## ASSIGNMENT
Identify each line below containing the string "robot" and copy it.

## AVAILABLE RECORDS
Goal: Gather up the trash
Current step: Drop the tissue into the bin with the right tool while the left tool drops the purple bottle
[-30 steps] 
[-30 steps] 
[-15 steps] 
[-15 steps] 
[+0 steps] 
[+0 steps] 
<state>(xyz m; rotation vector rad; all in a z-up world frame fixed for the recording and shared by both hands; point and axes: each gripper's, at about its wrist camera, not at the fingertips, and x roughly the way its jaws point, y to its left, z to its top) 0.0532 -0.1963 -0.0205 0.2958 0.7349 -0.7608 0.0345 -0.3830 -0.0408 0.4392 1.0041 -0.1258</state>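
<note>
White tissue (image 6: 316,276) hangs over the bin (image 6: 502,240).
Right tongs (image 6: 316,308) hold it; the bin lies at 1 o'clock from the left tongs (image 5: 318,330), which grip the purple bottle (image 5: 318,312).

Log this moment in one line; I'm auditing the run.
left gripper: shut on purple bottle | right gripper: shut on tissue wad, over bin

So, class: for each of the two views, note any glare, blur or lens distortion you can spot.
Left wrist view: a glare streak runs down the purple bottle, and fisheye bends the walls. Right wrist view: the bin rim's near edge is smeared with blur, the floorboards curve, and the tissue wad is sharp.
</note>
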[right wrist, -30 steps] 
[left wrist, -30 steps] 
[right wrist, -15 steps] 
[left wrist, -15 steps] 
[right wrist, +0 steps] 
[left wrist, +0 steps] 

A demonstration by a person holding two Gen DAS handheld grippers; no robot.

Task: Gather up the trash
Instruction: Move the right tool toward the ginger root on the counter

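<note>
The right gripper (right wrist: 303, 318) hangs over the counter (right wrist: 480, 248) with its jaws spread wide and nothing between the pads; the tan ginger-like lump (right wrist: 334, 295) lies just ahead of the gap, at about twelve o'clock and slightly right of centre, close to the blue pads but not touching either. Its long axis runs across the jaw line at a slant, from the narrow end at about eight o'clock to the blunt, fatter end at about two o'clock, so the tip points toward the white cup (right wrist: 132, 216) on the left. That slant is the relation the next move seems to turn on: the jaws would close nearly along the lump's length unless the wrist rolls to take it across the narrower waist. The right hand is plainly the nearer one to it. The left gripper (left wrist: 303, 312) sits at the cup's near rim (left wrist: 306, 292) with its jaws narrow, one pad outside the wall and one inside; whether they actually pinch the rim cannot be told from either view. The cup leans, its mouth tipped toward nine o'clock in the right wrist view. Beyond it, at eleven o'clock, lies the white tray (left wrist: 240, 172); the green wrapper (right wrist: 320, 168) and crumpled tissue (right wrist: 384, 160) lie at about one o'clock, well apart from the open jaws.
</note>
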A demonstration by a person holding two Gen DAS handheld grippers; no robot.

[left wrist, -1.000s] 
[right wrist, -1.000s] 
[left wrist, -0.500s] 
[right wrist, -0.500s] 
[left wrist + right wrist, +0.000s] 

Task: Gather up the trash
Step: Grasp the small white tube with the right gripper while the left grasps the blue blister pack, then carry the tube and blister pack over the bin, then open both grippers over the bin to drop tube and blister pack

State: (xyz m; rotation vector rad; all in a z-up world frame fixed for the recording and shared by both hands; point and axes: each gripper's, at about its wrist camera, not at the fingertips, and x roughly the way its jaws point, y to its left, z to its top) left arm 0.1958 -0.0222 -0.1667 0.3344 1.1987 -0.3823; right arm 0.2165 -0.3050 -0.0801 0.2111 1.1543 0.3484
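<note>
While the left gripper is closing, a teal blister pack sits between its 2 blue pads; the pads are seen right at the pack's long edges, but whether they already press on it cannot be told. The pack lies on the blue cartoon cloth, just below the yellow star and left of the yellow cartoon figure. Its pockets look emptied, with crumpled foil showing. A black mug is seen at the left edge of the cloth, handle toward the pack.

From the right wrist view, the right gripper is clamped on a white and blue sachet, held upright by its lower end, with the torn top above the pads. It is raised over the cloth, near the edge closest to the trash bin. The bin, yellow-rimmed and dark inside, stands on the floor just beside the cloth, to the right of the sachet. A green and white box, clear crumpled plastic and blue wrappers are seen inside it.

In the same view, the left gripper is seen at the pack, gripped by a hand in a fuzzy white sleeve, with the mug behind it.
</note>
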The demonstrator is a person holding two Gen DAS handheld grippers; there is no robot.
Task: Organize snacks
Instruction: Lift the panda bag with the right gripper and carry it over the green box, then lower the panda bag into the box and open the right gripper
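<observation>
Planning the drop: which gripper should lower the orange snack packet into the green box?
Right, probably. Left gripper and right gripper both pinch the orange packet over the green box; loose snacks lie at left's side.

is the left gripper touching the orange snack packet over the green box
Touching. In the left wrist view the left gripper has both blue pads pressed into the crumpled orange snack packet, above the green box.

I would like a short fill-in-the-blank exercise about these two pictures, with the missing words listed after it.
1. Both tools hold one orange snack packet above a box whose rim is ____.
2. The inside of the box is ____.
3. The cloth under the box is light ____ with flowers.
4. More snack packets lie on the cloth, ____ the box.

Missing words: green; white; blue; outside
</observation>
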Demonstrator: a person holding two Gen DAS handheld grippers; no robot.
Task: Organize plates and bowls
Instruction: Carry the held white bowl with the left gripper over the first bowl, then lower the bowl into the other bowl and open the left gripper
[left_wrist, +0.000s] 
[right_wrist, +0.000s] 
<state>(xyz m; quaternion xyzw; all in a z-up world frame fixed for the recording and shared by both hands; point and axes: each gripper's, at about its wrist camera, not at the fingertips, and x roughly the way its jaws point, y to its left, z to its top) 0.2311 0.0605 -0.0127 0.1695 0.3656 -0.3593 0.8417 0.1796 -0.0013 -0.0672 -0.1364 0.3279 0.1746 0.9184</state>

## SOLUTION FOR THIS EXERCISE
A demonstration by a person holding two Gen DAS handheld grippers; no robot.
A demonstration by a person holding two Gen DAS handheld grippers; no robot.
The demonstrator is a person holding two Gen DAS handheld grippers; there is no robot.
Demonstrator: a person holding two Gen DAS handheld grippers; no robot.

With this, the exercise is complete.